Maar er moet wel opgemerkt worden dat de woorden die uit een andere taal geleend worden en zo binnendringen in de eigen taal, of het eigen dialect, zich wel aanpassen. Meer in het bijzonder kunnen we zeggen dat ze zich schikken naar de productieve regels van de taal of het dialect waarin ze binnendringen. Productieve regels zijn regels die vrijwel niet te onderdrukken zijn; waaraan niet te ontkomen valt, tenzij met veel oefening en training. Een voorbeeld van zo’n productieve regel van het Nederlands is, schrik niet: Final Devoicing. Probeer maar eens het Engelse woord bed uit te spreken. In het Engels moet je echt een stemhebbende d uitspreken. Een spreker van het Nederlands lukt dat niet, of alleen met de grootste moeite. Die maakt er bijna automatisch een t van, in de uitspraak. En dat komt door de productieve regel van Final Devoicing. Ook in de dialecten van het Nederland is deze regel productief en niet te onderdrukken.

He twittertj

Wanneer we nu weer teruggaan naar de woorden twitteren en sms'en, dan verwachten we hetzelfde, namelijk dat deze woorden zich aanpassen aan de productieve regels van Nederlands en de productieve regels van de dialecten. En inderdaad is dat zo, zoals we kunnen zien wanneer we het woord in de derde persoon zetten. We zeggen dan hij twittert, en niet hij twitters, zoals we zouden doen wanneer we de Engelse uitgang zouden gebruiken. Hetzelfde geldt voor de dialecten. In het Limburgs, bijvoorbeeld, is er een productieve regel die zegt dat de uitgang van de derde persoon –tj is; niet –t (zoals in het Nederlands), en niet –s (zoals in het Engels).
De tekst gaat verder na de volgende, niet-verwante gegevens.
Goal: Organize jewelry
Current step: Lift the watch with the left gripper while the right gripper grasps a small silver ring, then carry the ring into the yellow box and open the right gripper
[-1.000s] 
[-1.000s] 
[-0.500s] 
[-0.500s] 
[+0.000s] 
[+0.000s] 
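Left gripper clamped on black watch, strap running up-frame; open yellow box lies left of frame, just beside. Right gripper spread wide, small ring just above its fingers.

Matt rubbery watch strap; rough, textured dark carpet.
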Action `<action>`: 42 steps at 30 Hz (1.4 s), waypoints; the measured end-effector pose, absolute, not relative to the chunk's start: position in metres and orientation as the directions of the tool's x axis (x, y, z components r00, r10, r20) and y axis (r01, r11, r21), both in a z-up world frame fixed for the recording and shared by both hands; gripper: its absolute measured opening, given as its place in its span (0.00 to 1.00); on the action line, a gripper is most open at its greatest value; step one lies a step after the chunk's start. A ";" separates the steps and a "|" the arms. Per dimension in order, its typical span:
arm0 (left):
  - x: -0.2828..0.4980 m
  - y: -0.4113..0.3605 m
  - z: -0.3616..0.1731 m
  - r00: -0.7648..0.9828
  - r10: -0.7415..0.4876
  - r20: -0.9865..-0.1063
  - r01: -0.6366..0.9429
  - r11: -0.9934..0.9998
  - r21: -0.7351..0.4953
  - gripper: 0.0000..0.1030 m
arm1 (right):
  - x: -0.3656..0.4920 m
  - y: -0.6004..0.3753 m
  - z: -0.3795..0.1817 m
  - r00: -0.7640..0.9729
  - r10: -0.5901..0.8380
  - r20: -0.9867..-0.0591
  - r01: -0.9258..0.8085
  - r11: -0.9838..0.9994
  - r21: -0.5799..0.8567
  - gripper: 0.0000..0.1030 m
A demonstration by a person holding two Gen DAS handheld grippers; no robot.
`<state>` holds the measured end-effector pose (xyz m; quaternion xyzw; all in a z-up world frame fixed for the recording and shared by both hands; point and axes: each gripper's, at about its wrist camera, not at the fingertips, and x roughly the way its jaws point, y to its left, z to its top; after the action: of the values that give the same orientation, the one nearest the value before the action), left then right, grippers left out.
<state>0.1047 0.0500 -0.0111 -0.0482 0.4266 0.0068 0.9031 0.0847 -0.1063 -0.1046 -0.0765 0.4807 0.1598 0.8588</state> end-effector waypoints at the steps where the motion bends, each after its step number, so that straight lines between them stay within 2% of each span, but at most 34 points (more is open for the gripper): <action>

Daarom zegt men in het Limburgs he twittertj, en niet he twittert, of he twitters.

De verwachting is ook dat nieuwe woorden zich niet aanpassen aan regels die niet productief zijn. Dit kan geillustreerd worden met een voorbeeld uit de Limburgse dialecten. In de dialecten van Midden-Limburg zijn er veel woorden met een –ntj, in plaats van –nt. Zo zegt men niet kant en lont, maar kantj en lontj. Dit is typisch een niet-productieve regel. Dat kan met al zien in de dialecten zelf, omdat niet alle woorden die eindigen op –nt, veranderen in –ntj. Ook in de dialecten zegt men vent en cent, en niet ventj of centj. Dat laatste kan alleen maar betekenen dat deze regel niet productief is in het Limburgs. De verwachting is nu dat nieuwe woorden die uit het Engels binnendringen in het Limburgs niet de regel ondergaan die –nt verandert in –ntj. Inderdaad is dat zo, zoals we kunnen zien aan een woord als trend. In de uitspraak eindigt dit woord op –nt (als gevolg van de productieve regel van Final Devoicing). Hoewel dit woord dus eindigt op –nt, althans in de uitspraak, ondergaat het niet de regel die –nt verandert in –ntj. De reden is dat deze laatste regel niet productief is.

Conclusie

Woorden die populair zijn en vaak gebruikt worden door sprekers van de standaardtaal worden in principe ook gebruikt door sprekers van een dialect; tenminste als het verschijnsel dat door die woorden wordt aangeduid ook populair is onder de dialectsprekers. Maar, de woorden passen zich tot op zekere hoogte aan aan de regels van het dialect. Om precies te zijn: ze passen zich aan aan de productieve regels van het dialect, maar niet aan de niet-productieve regels van het dialect.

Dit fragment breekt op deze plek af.